§ **Dataset entries**
>>>>

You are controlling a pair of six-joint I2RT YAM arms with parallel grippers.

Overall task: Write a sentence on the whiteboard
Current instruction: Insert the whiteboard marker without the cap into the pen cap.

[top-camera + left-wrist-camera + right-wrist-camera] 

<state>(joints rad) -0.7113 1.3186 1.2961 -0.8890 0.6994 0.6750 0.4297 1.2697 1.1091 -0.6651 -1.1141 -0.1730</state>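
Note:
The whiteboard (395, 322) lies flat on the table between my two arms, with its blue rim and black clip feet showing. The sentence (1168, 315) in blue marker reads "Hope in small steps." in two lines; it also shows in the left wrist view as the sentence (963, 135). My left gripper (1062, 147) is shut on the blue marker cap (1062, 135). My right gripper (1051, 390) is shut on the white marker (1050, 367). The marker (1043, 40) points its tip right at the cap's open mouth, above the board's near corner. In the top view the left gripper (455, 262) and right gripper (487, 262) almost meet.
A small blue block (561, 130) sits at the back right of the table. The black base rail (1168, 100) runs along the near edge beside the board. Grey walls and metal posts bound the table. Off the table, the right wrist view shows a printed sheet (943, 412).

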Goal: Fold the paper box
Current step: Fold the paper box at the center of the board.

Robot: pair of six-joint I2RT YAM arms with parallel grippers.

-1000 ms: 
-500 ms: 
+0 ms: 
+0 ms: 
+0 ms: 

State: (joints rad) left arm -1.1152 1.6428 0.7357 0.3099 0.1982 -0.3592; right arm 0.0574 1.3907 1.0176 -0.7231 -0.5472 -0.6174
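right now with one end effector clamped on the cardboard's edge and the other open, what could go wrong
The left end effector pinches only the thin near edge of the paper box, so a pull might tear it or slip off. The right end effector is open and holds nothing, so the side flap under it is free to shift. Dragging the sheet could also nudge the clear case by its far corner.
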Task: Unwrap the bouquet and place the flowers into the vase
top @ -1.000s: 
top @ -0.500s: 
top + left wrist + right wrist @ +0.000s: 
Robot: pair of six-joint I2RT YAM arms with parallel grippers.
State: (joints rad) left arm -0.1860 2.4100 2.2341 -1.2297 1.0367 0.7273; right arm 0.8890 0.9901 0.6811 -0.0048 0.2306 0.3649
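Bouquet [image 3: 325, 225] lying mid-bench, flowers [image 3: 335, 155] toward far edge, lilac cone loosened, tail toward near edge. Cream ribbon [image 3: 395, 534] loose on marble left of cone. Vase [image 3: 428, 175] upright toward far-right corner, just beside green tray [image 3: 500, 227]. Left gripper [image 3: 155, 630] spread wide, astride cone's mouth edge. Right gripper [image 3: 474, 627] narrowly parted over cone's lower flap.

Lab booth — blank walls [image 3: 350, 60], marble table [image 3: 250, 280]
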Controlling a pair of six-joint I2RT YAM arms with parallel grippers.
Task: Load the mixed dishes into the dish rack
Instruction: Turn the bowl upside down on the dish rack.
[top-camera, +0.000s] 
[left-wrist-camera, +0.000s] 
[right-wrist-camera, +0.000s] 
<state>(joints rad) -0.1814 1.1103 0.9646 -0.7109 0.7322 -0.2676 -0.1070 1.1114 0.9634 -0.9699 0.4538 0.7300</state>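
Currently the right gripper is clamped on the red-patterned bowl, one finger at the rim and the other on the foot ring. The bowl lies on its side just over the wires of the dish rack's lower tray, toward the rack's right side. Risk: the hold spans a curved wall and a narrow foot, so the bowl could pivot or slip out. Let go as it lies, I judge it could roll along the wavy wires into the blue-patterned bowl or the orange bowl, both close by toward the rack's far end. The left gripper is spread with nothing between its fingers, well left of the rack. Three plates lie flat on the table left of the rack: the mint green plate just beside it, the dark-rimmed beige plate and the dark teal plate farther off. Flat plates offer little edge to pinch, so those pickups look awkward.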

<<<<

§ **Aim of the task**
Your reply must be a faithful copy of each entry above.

§ **Expected answer**
You are controlling a pair of six-joint I2RT YAM arms with parallel grippers.

Overall task: Write a sentence on the whiteboard
Current instruction: Insert the whiteboard marker without the cap into the pen cap.

[top-camera + left-wrist-camera + right-wrist-camera] 

<state>(joints rad) -0.7113 1.3186 1.2961 -0.8890 0.6994 0.6750 0.4297 1.2697 1.1091 -0.6651 -1.1141 -0.1730</state>
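Note:
The whiteboard (395, 322) lies flat on the table between my two arms, with its blue rim and black clip feet showing. The sentence (1168, 315) in blue marker reads "Hope in small steps." in two lines; it also shows in the left wrist view as the sentence (963, 135). My left gripper (1062, 147) is shut on the blue marker cap (1062, 135). My right gripper (1051, 390) is shut on the white marker (1050, 367). The marker (1043, 40) points its tip right at the cap's open mouth, above the board's near corner. In the top view the left gripper (455, 262) and right gripper (487, 262) almost meet.
A small blue block (561, 130) sits at the back right of the table. The black base rail (1168, 100) runs along the near edge beside the board. Grey walls and metal posts bound the table. Off the table, the right wrist view shows a printed sheet (943, 412).
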
Goal: Fold the paper box
Current step: Fold the paper box at the center of the board.

Robot: pair of six-joint I2RT YAM arms with parallel grippers.

-1000 ms: 
-500 ms: 
+0 ms: 
+0 ms: 
+0 ms: 

State: (joints rad) left arm -1.1152 1.6428 0.7357 0.3099 0.1982 -0.3592; right arm 0.0574 1.3907 1.0176 -0.7231 -0.5472 -0.6174
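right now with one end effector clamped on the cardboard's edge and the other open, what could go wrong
The left end effector pinches only the thin near edge of the paper box, so a pull might tear it or slip off. The right end effector is open and holds nothing, so the side flap under it is free to shift. Dragging the sheet could also nudge the clear case by its far corner.
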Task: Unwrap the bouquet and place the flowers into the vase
top @ -1.000s: 
top @ -0.500s: 
top + left wrist + right wrist @ +0.000s: 
Robot: pair of six-joint I2RT YAM arms with parallel grippers.
State: (joints rad) left arm -0.1860 2.4100 2.2341 -1.2297 1.0367 0.7273; right arm 0.8890 0.9901 0.6811 -0.0048 0.2306 0.3649
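Bouquet [image 3: 325, 225] lying mid-bench, flowers [image 3: 335, 155] toward far edge, lilac cone loosened, tail toward near edge. Cream ribbon [image 3: 395, 534] loose on marble left of cone. Vase [image 3: 428, 175] upright toward far-right corner, just beside green tray [image 3: 500, 227]. Left gripper [image 3: 155, 630] spread wide, astride cone's mouth edge. Right gripper [image 3: 474, 627] narrowly parted over cone's lower flap.

Lab booth — blank walls [image 3: 350, 60], marble table [image 3: 250, 280]
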Controlling a pair of six-joint I2RT YAM arms with parallel grippers.
Task: Load the mixed dishes into the dish rack
Instruction: Turn the bowl upside down on the dish rack.
[top-camera, +0.000s] 
[left-wrist-camera, +0.000s] 
[right-wrist-camera, +0.000s] 
<state>(joints rad) -0.1814 1.1103 0.9646 -0.7109 0.7322 -0.2676 -0.1070 1.1114 0.9634 -0.9699 0.4538 0.7300</state>
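Currently the right gripper is clamped on the red-patterned bowl, one finger at the rim and the other on the foot ring. The bowl lies on its side just over the wires of the dish rack's lower tray, toward the rack's right side. Risk: the hold spans a curved wall and a narrow foot, so the bowl could pivot or slip out. Let go as it lies, I judge it could roll along the wavy wires into the blue-patterned bowl or the orange bowl, both close by toward the rack's far end. The left gripper is spread with nothing between its fingers, well left of the rack. Three plates lie flat on the table left of the rack: the mint green plate just beside it, the dark-rimmed beige plate and the dark teal plate farther off. Flat plates offer little edge to pinch, so those pickups look awkward.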

Nothing else belongs in the answer.